---- Data segment

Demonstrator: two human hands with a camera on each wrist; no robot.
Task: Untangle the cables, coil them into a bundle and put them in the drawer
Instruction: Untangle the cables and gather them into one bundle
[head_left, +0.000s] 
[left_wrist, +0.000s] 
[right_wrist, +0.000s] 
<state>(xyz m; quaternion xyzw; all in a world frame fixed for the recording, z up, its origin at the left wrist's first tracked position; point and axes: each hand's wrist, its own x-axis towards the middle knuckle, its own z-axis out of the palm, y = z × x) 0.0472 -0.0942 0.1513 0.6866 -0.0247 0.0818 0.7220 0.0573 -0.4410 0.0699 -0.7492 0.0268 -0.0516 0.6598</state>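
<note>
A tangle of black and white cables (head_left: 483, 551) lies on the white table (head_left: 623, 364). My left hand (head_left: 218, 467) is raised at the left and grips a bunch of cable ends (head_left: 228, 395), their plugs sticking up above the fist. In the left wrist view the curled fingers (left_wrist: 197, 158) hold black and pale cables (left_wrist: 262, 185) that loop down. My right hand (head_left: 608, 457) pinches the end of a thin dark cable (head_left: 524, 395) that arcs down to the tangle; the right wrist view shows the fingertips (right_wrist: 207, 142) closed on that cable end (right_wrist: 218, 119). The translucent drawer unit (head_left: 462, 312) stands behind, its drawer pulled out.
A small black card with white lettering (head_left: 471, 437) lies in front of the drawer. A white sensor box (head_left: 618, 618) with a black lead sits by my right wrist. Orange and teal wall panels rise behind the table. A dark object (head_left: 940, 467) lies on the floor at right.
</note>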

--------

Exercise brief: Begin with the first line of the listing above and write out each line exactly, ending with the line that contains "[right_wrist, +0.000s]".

Answer section:
Demonstrator: two human hands with a camera on each wrist; no robot.
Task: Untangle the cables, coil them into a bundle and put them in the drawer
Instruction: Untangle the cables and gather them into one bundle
[head_left, +0.000s] 
[left_wrist, +0.000s] 
[right_wrist, +0.000s] 

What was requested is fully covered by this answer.